**PROBLEM REQUIREMENTS:** Starting with the line that contains "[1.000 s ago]" and stopping after the line that contains "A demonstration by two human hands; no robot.", copy the entries below exactly. Include nothing else.

Records from a data source:

----------------

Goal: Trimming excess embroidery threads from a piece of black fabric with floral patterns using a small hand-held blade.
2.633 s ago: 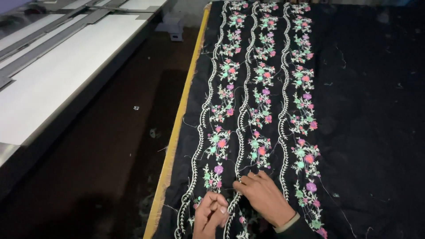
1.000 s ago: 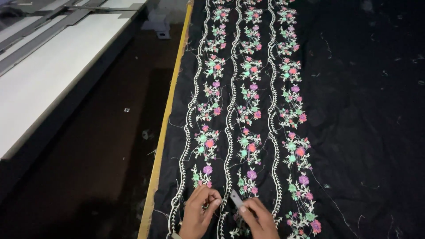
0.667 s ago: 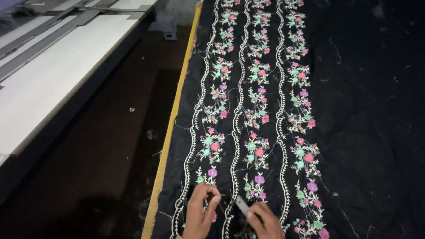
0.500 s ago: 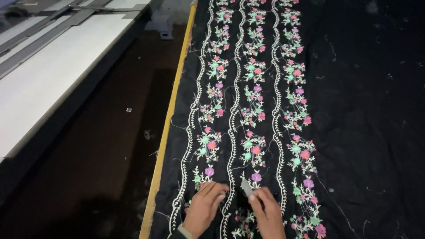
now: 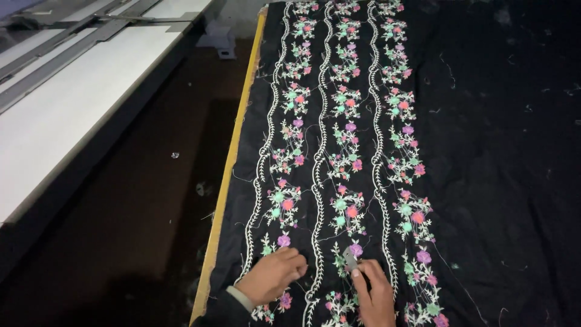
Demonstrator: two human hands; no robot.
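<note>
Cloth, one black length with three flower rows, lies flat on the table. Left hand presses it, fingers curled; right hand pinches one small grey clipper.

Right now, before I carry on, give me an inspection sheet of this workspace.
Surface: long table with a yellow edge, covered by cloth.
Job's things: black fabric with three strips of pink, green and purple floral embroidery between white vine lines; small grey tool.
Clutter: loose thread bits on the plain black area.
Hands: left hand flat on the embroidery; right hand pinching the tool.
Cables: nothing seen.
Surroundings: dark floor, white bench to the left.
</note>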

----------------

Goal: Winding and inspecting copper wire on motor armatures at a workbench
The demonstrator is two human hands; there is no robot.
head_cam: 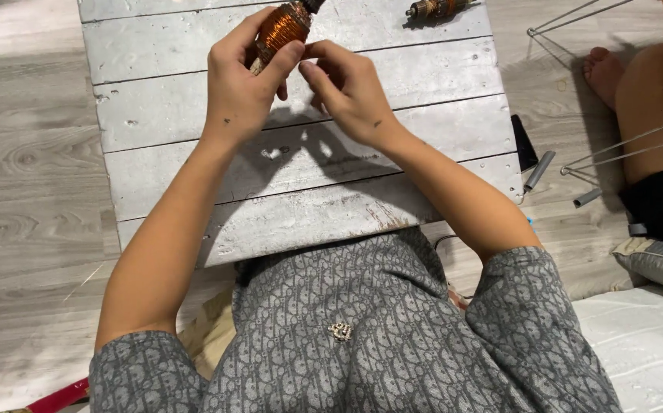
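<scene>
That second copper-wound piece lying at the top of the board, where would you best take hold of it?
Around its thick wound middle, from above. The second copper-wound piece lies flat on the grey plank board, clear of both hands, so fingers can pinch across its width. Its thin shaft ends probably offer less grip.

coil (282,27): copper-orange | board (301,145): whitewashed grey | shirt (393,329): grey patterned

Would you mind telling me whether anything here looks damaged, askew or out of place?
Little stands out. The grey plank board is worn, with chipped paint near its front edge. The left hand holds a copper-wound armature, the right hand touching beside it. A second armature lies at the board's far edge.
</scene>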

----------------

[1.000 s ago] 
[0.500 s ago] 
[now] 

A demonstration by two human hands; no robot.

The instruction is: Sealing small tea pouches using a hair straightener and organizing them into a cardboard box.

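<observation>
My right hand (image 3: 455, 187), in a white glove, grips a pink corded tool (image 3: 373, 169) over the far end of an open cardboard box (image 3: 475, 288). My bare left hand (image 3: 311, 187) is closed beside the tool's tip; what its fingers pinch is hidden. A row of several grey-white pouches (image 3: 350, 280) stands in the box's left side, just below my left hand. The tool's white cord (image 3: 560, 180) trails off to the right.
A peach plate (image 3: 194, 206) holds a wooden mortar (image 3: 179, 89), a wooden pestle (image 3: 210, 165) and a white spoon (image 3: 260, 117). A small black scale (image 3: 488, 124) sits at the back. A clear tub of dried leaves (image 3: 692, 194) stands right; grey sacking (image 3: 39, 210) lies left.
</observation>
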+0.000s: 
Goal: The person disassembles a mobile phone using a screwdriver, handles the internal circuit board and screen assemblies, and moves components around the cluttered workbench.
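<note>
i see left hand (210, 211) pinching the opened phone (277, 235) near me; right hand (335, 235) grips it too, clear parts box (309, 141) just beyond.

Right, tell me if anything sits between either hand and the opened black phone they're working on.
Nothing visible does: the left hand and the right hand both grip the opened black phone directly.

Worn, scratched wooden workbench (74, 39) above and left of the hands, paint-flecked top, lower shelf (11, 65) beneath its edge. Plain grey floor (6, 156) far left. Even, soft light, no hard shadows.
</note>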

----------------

**EXERCISE ANSWER:**
[1.000 s ago] 
[0.500 s ago] 
[now] 

A demonstration by two human hands; no robot.

With the answer given, the exercise is complete.